For Type IA, use a spindle with a cylinder 1.87 cm in diameter and 0.69 cm high attached to a shaft 0.32 cm in diameter, the distance from the top of the cylinder to the lower tip of the shaft being 2.54 cm, and the immersion depth being 5.00 cm (No. 2 spindle). If the scale reading is greater than 90% of full scale, repeat the measurement, using a spindle similar to the No. 2 spindle but with the cylinder 1.27cm in diameter and 0.16 cm high instead (No. 3 spindle).

For Type IC, use a No. 3 spindle. If the scale reading is greater than 90% of full scale, repeat the measurement using a spindle consisting of a cylindrical shaft 0.32 cm in diameter and with an immersion depth of 4.05 cm (No. 4 spindle).

For Types IB and IIA, use a No. 2 spindle.

Acceptance criteria

Type IA: 225–600 mPa · s

Type IB: 150–450 mPa · s

Type IC: 800–2200 mPa · s

Type IIA: 100–300 mPa · s

Acid Demand

Sample: After determining the Loss on Drying, weigh a quantity of Magnesium Aluminum Silicate equivalent to 5.00 g.

Analysis: Disperse the Sample in 500 mL of water with the aid of a suitable blender fitted with a 1-L jar. Using a stopwatch, designate zero time. With constant mixing, add 3.0-mL portions of 0.100 N hydrochloric acid at 5, 65, 125, 185, 245, 305, 365, 425, 485, 545, 605, 665, and 725 s, and add a 1.0-mL portion at 785 s.

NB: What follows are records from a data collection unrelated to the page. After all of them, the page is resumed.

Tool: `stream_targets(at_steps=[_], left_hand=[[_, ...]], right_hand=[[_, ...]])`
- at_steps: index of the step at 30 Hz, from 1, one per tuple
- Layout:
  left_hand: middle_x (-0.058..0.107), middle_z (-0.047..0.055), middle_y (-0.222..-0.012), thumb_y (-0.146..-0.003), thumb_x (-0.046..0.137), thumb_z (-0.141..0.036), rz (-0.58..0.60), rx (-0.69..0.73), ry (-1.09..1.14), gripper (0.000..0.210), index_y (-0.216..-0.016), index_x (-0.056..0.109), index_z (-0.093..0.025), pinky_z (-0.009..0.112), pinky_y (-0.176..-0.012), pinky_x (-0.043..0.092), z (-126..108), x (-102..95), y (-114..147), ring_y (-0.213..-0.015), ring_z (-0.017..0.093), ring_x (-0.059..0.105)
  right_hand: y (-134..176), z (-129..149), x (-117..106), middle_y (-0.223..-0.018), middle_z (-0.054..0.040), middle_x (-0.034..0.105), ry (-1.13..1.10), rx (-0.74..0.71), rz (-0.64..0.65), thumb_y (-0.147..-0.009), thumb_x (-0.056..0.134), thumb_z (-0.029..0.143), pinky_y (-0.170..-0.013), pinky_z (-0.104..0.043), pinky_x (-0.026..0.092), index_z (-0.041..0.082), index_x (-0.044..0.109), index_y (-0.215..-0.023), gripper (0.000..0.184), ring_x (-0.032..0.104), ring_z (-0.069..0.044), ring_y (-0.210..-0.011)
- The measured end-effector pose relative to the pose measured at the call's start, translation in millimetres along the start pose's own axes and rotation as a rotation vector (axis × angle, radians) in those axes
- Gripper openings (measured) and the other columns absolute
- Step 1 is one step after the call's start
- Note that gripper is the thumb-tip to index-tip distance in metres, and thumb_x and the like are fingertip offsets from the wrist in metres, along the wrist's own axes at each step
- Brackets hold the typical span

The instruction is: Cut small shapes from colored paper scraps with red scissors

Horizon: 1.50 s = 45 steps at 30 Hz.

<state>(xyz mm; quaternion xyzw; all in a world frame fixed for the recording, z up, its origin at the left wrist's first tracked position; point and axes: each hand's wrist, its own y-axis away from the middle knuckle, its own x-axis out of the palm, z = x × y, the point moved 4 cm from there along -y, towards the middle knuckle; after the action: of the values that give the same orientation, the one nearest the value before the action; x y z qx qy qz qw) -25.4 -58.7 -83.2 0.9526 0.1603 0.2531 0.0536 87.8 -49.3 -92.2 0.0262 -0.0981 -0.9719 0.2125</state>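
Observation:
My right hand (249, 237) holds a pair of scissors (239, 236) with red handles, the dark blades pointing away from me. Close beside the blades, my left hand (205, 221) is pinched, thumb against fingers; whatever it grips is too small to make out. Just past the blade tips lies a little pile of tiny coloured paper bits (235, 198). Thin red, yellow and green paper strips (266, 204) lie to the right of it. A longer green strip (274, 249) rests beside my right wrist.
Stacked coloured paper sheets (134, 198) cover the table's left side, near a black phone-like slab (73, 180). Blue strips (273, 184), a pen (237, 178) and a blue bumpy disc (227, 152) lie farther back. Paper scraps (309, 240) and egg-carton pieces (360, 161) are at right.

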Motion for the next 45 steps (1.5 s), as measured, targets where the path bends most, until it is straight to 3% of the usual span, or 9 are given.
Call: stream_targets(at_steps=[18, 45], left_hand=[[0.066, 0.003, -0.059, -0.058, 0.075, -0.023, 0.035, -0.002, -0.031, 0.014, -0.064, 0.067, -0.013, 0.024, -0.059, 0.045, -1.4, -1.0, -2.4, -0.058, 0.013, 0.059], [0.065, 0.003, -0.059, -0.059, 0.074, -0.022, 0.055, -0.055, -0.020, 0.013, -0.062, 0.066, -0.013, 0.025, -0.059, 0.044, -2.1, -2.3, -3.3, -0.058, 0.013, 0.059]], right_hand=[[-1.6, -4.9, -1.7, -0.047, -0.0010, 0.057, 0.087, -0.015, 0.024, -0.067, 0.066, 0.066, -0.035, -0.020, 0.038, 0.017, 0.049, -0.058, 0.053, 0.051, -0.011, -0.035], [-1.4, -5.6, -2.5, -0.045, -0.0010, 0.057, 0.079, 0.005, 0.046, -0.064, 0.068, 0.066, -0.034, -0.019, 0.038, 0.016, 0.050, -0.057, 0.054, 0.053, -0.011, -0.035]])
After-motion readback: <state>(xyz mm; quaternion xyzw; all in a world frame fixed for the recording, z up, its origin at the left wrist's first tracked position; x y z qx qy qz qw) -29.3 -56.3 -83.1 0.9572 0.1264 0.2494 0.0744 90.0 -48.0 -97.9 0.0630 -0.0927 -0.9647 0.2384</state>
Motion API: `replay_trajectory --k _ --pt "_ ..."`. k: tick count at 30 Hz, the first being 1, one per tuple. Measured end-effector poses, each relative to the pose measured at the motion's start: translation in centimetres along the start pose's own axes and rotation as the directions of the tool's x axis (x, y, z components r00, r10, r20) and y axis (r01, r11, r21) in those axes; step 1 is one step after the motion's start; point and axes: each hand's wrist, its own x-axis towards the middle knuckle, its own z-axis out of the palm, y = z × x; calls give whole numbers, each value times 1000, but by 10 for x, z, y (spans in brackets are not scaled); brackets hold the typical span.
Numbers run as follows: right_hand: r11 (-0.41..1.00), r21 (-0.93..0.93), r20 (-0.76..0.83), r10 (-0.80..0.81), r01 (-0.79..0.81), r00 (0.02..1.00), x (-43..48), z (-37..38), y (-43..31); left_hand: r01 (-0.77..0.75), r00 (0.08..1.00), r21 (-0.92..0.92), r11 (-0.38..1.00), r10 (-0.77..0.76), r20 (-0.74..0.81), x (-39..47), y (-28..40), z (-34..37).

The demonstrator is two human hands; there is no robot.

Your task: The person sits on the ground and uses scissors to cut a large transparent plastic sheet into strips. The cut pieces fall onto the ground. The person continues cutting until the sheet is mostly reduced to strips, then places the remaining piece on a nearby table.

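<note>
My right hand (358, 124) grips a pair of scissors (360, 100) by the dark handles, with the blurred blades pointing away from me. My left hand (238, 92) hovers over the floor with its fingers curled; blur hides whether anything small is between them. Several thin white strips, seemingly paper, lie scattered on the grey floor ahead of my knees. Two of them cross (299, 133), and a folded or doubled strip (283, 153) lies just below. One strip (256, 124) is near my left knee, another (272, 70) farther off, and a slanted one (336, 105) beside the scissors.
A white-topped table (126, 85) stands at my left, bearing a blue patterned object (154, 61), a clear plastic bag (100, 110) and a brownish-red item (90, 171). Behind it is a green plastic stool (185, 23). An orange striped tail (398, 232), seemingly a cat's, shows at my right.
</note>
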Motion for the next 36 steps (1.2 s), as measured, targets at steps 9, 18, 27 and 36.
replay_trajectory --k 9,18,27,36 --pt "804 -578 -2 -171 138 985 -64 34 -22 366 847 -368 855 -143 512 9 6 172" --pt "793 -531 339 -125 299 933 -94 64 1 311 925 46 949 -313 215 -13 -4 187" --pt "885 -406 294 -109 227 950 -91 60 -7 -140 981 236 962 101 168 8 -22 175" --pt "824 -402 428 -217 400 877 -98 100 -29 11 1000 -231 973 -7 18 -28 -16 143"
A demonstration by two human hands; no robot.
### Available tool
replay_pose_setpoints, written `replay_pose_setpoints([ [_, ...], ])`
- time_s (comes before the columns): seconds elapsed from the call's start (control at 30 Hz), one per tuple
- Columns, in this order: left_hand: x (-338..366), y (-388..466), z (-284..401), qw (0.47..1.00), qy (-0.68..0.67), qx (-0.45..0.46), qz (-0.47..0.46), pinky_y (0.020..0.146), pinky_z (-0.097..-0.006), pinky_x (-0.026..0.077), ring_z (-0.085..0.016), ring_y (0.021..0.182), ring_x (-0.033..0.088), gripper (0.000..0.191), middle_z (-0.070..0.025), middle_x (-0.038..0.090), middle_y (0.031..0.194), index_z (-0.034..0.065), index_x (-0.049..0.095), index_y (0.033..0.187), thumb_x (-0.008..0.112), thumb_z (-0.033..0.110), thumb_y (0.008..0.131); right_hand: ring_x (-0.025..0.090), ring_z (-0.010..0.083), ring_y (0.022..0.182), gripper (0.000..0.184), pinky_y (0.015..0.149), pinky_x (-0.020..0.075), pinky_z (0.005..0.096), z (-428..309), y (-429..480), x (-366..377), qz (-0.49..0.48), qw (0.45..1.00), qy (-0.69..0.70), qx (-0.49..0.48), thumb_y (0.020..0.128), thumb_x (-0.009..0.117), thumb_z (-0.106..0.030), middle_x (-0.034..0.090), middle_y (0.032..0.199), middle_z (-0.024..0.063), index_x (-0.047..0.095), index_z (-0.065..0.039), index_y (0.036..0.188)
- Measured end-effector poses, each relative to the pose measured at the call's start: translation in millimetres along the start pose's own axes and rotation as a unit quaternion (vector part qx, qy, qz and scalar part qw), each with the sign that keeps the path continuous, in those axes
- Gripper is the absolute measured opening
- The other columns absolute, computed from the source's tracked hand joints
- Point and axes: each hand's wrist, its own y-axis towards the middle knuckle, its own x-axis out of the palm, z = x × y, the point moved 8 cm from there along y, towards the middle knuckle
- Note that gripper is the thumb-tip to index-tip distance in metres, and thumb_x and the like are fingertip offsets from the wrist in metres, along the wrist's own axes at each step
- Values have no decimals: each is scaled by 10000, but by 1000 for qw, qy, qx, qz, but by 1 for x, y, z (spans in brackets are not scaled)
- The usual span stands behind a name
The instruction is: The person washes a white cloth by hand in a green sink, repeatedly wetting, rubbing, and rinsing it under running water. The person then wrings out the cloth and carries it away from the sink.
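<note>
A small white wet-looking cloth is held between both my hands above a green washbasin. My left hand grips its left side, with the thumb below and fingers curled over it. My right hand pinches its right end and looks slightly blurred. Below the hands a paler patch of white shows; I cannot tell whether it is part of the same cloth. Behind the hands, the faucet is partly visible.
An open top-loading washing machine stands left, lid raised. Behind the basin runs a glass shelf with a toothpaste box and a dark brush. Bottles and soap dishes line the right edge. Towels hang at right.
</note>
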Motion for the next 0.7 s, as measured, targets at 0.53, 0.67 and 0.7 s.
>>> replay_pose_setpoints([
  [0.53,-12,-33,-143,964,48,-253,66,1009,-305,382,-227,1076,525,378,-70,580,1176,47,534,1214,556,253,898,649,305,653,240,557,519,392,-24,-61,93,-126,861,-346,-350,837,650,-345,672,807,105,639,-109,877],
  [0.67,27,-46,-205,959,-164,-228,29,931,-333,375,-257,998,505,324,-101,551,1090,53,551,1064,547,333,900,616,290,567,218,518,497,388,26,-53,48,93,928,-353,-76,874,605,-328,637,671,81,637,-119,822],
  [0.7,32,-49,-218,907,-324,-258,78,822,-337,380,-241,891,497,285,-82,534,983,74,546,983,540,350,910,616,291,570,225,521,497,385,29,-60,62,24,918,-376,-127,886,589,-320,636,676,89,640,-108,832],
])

Determine the pH potentiometrically at 840 s.

Acceptance criteria: NMT 4.0

6 ADDITIONAL REQUIREMENTS

Packaging and Storage: Preserve in tight containers.

Labeling: Label it to indicate its type.

¹ A suitable blender is available from Waring as Waring Commercial Blender Model 7009G or equivalent with 1-L glass jar and tachometer adapter, Model CAC24 or equivalent.

² A suitable viscometer is available from Brook field as Viscometer Model LVF or LVT, or equivalent.